§ **Problem statement**:
Exactly repeat the full listing that follows.

%%

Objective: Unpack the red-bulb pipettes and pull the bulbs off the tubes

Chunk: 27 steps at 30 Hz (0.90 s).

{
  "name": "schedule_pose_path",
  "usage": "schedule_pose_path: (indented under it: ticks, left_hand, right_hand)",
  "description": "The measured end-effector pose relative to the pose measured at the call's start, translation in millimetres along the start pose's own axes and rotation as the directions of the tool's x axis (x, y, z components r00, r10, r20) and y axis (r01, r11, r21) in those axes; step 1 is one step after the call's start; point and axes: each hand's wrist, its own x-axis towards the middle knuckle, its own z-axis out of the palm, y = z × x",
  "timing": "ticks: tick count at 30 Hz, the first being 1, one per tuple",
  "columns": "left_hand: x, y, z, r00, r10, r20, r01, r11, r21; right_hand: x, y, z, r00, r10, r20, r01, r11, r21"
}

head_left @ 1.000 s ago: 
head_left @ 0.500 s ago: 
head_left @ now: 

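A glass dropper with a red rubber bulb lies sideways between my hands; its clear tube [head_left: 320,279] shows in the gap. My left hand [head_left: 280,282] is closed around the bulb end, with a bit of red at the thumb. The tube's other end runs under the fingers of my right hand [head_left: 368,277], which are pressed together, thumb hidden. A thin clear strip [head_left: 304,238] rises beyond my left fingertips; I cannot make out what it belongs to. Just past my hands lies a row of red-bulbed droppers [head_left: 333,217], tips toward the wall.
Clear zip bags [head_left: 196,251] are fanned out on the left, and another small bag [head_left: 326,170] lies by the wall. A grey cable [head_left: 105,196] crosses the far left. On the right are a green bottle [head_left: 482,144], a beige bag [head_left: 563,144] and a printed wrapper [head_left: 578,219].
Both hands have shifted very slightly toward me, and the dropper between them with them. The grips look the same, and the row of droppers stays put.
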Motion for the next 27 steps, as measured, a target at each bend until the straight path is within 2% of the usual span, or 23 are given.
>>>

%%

§ **Solution**:
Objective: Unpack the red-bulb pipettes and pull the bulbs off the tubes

Chunk: 27 steps at 30 Hz (0.90 s).

{
  "name": "schedule_pose_path",
  "usage": "schedule_pose_path: (indented under it: ticks, left_hand, right_hand)",
  "description": "The measured end-effector pose relative to the pose measured at the call's start, translation in millimetres along the start pose's own axes and rotation as the directions of the tool's x axis (x, y, z components r00, r10, r20) and y axis (r01, r11, r21) in those axes; step 1 is one step after the call's start; point and axes: each hand's wrist, its own x-axis towards the middle knuckle, its own z-axis out of the palm, y = z × x",
  "timing": "ticks: tick count at 30 Hz, the first being 1, one per tuple",
  "columns": "left_hand: x, y, z, r00, r10, r20, r01, r11, r21; right_hand: x, y, z, r00, r10, r20, r01, r11, r21"
}

head_left @ 1.000 s ago: 
head_left @ 0.500 s ago: 
head_left @ now: 

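A glass dropper with a red rubber bulb lies sideways between my hands; its clear tube [head_left: 320,279] shows in the gap. My left hand [head_left: 280,282] is closed around the bulb end, with a bit of red at the thumb. The tube's other end runs under the fingers of my right hand [head_left: 368,277], which are pressed together, thumb hidden. A thin clear strip [head_left: 304,238] rises beyond my left fingertips; I cannot make out what it belongs to. Just past my hands lies a row of red-bulbed droppers [head_left: 333,217], tips toward the wall.
Clear zip bags [head_left: 196,251] are fanned out on the left, and another small bag [head_left: 326,170] lies by the wall. A grey cable [head_left: 105,196] crosses the far left. On the right are a green bottle [head_left: 482,144], a beige bag [head_left: 563,144] and a printed wrapper [head_left: 578,219].
Both hands have shifted very slightly toward me, and the dropper between them with them. The grips look the same, and the row of droppers stays put.
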Motion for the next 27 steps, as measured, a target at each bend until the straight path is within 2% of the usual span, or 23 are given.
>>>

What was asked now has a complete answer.